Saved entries
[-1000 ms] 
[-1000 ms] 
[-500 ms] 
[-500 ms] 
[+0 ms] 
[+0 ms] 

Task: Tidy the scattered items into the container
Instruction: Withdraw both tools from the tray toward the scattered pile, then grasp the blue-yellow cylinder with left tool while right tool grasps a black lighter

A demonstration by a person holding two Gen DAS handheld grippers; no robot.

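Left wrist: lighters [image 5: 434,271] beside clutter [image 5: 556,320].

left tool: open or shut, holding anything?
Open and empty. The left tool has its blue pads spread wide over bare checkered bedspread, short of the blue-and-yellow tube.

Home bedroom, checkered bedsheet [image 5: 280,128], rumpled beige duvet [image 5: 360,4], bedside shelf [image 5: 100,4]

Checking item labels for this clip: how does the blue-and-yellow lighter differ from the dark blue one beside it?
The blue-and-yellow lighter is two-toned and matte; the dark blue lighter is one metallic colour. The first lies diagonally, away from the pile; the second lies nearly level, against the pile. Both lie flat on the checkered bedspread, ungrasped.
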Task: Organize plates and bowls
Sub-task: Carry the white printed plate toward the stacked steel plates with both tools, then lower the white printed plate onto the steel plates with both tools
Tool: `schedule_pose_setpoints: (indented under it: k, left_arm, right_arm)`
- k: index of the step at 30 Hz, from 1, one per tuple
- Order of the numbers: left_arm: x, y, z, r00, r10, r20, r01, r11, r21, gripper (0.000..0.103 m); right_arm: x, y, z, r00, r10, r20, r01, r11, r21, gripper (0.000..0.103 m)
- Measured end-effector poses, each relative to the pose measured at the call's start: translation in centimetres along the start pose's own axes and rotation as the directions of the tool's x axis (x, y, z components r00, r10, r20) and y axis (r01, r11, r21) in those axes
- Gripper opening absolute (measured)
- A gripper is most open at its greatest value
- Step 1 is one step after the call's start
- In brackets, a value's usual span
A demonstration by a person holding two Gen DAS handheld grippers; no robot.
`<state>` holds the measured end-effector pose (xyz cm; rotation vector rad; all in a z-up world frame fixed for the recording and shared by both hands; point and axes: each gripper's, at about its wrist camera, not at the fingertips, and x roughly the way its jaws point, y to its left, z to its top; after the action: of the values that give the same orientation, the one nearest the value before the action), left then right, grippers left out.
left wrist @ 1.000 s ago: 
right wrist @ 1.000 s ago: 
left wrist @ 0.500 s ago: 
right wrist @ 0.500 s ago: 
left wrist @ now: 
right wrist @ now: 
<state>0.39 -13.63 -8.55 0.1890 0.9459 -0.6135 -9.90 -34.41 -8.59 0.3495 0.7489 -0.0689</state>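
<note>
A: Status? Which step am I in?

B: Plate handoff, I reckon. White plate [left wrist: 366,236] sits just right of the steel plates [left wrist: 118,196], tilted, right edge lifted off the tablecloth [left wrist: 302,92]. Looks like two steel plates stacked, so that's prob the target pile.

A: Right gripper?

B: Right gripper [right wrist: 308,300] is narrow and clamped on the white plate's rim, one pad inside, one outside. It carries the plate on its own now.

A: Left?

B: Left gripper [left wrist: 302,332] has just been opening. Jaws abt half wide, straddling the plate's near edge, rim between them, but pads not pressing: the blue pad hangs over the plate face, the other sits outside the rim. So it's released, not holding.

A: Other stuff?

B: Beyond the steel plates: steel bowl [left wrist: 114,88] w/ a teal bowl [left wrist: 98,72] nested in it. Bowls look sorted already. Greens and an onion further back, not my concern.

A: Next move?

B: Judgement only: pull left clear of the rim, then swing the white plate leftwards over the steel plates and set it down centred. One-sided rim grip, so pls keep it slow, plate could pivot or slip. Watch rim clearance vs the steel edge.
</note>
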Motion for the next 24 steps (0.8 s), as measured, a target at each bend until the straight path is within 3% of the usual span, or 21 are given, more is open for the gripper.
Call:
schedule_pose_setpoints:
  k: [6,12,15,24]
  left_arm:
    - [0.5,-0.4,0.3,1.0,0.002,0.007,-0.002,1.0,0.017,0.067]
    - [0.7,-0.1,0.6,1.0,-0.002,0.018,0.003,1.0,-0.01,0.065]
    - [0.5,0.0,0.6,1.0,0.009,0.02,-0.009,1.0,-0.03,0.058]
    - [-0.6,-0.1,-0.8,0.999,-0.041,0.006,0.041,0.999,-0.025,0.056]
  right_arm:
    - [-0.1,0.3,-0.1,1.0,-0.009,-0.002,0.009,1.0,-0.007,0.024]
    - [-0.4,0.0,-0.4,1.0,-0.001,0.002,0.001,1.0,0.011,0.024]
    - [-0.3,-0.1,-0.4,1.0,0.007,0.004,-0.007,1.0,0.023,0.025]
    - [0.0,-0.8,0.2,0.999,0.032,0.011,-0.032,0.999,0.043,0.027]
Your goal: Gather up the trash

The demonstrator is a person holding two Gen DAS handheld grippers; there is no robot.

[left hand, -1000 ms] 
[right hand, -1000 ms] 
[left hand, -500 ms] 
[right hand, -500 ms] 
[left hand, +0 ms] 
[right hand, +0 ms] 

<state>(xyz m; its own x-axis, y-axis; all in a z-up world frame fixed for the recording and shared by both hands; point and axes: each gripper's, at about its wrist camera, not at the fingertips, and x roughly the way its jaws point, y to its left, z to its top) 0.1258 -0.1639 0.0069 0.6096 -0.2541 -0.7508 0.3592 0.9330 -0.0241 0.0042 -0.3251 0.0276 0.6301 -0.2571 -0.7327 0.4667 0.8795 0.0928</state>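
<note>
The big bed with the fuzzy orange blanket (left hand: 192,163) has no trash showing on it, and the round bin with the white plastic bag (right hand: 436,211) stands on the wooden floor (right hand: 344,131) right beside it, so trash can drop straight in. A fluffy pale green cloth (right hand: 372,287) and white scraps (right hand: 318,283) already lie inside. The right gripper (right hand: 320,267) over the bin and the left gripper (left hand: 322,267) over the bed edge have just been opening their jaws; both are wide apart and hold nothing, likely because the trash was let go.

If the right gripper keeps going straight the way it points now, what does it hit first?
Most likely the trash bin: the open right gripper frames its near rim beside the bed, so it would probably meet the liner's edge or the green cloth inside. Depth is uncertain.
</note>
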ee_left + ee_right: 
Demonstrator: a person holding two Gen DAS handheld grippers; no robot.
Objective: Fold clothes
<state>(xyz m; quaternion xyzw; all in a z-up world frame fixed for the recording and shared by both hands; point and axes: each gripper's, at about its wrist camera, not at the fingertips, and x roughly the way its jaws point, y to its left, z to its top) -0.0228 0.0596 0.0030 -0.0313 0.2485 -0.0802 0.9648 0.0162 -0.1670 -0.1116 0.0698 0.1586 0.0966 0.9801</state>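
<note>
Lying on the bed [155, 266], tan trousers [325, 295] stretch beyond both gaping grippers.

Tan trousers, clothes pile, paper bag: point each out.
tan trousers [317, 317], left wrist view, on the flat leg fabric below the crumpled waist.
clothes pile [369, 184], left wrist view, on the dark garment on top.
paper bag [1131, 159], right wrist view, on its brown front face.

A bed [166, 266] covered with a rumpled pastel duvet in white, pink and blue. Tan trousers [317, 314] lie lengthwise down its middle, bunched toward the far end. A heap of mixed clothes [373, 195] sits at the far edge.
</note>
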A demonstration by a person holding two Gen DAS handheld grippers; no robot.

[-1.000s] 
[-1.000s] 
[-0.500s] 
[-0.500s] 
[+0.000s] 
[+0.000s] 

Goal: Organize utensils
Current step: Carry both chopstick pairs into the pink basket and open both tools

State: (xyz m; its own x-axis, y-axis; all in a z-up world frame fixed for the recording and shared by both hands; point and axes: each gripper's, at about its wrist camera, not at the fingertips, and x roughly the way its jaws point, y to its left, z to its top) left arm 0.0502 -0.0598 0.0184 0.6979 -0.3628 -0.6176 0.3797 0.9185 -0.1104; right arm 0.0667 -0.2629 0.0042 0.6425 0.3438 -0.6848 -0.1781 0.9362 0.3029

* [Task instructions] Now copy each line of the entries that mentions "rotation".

* [Output below]
- Measured end-effector poses, each relative to the pose measured at the call's start: translation in centimetres along the start pose's own axes and rotation as the directions of the tool's x axis (x, y, z components r00, r10, r20) and y axis (r01, r11, r21) in those axes
`<state>` holds the measured end-effector pose (xyz cm; rotation vector rad; all in a z-up world frame fixed for the recording and shared by both hands; point and axes: each gripper's, at about its wrist camera, not at the fingertips, and x roughly the way its jaws point, y to its left, z to its top; after the action: of the values that give the same orientation, the one nearest the value before the action), left then right, grippers left out.

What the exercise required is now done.